Like these first Apostles, what a seminarian learns in his years is not so easily told as it is experienced. Their short exposure to Our Lord was enough for the first two Apostles to cast their nets around Peter and then Philip. The Apostles brought in this haul for Our Lord, who did the work. So impressive that short stay with Christ, that Philip already could mirror Our Lord in His reply to Nathanael. To his sarcastic interjection, “can anything good come from Nazareth?” Philip replies with those words of Jesus: “Come and see.” He did come and see, and would find such good came from Nazareth that Nathanael would lay down his life for Christ.

Unfortunately, even the seminarian, tainted by the odor of the world around him will be deaf in certain ways to Our Lord’s graces. This is true even when dwelling intimately within the seminary walls with Our Lord. Thus, the Church, in her wisdom, is highly deliberate with forming priests. It is not an overnight training, or even a training of a few months or a year. Seven years in the seminary only begins to scratch the surface of the formation, knowledge, virtue and wisdom that a man needs to be a holy priest. It is a good start, but not in itself sufficient.

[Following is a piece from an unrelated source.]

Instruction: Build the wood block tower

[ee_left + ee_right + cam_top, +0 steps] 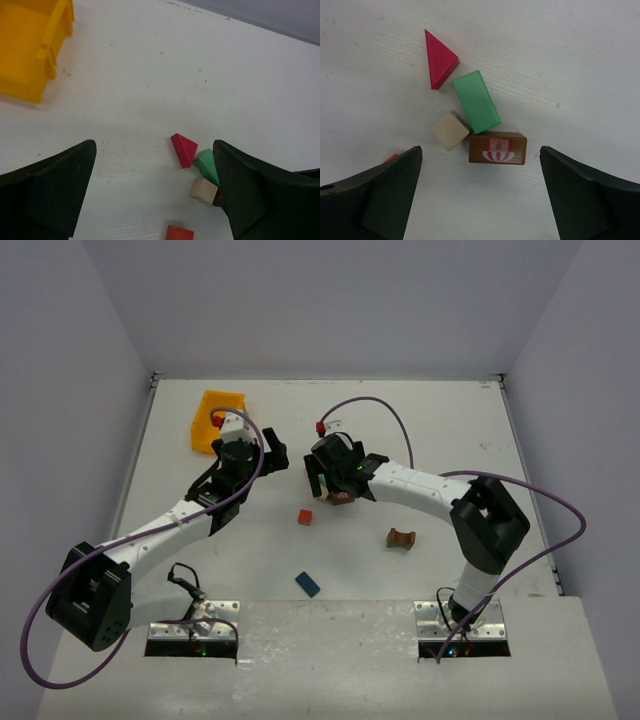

The Offertory: First Steps

After about 30 months as a seminarian, a man will kneel before the bishop, offer up five pieces of his hair in the form of both a cross and crown, and say the words of the Offertory : “The Lord is the portion of my inheritance and my cup: Thou wilt restore to me my inheritance,”9 as he receives the First Tonsure, and enters the clerical state. In a sense, the first two years were a preparation for this first official offering of self to God in joining the clerical ranks.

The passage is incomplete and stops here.